• Exercise instructions
Copy out every line of the data where the word "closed" is found.

• Data shown
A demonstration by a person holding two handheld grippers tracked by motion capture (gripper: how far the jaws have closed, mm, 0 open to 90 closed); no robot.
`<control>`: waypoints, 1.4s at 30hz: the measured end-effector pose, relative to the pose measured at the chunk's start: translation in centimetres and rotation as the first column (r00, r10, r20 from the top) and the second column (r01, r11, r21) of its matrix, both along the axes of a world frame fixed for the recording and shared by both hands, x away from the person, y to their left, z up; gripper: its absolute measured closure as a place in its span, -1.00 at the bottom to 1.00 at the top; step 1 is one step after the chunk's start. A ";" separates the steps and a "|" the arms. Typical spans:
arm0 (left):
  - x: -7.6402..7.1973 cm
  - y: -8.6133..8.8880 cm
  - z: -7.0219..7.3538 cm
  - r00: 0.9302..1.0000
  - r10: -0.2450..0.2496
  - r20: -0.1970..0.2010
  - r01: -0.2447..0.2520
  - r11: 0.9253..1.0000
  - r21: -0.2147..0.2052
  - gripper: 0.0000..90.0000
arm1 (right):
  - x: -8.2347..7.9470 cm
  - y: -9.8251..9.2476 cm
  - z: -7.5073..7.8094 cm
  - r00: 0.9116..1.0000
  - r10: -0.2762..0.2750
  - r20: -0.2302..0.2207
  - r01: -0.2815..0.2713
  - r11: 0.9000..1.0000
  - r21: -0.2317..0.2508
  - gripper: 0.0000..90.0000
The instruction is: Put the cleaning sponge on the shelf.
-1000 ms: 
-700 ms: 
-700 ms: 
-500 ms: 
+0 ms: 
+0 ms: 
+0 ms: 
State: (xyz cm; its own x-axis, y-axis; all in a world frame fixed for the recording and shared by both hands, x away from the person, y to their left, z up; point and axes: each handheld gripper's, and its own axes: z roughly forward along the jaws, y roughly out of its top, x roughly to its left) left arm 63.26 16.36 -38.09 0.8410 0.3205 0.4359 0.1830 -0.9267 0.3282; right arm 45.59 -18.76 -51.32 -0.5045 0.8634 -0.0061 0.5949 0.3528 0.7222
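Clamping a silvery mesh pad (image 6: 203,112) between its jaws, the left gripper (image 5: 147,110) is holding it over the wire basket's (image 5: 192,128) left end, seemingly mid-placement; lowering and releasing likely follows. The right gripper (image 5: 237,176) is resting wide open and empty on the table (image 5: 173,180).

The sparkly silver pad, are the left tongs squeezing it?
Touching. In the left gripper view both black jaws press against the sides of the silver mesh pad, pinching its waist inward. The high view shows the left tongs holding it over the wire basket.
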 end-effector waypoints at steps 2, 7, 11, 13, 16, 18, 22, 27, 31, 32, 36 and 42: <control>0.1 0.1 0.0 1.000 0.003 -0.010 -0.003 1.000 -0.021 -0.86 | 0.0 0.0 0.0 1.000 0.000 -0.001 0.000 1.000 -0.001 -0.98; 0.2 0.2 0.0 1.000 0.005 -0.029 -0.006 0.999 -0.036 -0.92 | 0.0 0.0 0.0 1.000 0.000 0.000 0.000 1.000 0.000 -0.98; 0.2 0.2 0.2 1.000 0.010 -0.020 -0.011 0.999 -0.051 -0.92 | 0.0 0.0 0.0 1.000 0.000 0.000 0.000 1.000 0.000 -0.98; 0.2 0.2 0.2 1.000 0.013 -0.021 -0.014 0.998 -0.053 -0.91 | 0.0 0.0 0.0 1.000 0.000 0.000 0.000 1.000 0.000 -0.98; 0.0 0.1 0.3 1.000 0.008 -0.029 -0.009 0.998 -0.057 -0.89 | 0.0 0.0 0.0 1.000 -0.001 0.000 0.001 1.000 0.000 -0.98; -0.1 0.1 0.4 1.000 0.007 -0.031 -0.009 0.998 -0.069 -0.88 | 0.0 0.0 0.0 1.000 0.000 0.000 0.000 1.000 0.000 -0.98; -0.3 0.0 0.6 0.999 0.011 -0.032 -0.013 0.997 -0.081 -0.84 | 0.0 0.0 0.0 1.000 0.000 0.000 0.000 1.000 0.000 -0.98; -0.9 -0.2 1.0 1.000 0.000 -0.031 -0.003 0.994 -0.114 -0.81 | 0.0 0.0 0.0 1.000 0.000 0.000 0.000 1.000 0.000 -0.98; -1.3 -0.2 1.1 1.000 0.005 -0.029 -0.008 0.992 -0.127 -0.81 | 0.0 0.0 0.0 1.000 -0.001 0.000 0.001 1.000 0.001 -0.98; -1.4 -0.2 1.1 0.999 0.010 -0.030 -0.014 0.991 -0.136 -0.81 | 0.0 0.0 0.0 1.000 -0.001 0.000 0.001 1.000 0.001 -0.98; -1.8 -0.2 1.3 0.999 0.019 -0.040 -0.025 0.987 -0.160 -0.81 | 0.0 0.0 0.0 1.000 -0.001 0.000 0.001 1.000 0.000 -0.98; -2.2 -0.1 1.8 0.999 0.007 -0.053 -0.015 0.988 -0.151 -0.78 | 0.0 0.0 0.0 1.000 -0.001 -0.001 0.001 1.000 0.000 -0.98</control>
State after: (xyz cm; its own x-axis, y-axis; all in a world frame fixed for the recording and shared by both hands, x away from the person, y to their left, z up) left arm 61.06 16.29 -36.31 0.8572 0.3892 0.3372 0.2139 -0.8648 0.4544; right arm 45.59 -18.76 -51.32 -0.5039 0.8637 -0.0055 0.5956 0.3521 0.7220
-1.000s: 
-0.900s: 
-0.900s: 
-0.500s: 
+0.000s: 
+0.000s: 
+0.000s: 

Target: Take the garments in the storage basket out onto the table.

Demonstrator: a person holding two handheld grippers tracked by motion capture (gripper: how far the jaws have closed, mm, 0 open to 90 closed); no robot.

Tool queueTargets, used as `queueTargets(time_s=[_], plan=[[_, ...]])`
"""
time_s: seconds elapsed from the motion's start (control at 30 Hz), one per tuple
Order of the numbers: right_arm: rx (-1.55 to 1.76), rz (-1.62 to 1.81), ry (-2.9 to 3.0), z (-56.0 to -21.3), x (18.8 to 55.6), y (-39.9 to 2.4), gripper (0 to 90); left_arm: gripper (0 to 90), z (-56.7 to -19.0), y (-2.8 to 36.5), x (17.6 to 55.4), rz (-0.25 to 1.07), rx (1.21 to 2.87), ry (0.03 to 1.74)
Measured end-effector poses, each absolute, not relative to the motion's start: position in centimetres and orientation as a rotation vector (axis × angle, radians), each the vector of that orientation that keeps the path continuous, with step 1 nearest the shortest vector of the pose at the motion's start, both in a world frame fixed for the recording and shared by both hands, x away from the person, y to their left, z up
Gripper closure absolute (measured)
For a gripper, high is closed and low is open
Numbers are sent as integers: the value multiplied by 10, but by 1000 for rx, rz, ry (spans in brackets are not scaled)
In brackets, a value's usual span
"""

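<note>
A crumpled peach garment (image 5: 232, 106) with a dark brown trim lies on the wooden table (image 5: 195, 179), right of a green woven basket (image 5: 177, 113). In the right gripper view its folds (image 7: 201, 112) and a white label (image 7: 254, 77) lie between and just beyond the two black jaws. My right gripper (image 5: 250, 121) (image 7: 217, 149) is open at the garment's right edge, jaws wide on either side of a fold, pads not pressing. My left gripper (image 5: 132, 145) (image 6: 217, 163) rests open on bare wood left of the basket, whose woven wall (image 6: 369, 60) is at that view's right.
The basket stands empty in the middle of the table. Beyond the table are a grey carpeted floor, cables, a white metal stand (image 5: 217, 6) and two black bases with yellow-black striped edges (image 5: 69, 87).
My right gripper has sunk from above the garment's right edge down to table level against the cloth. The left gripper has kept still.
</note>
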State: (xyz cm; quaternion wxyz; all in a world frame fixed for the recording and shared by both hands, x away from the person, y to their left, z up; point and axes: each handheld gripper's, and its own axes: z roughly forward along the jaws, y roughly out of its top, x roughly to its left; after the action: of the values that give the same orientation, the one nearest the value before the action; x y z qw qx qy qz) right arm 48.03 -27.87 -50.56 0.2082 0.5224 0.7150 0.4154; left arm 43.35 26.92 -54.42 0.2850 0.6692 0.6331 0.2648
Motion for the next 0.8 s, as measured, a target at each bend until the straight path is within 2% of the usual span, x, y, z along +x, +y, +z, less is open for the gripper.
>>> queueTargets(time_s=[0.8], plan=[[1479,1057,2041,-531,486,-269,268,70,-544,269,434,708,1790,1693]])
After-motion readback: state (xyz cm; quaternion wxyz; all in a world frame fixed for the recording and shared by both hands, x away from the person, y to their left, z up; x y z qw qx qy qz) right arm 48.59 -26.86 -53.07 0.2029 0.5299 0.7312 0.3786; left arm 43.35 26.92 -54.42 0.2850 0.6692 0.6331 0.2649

• Your response
A demonstration by a person holding two handheld grippers tracked by motion capture (gripper: how far the jaws have closed, mm, 0 open to 90 closed); no robot.
Demonstrator: a person holding two handheld grippers tracked by motion capture (gripper: how far the jaws have closed, mm, 0 open to 90 closed); no robot.
For a gripper, high is closed and low is open

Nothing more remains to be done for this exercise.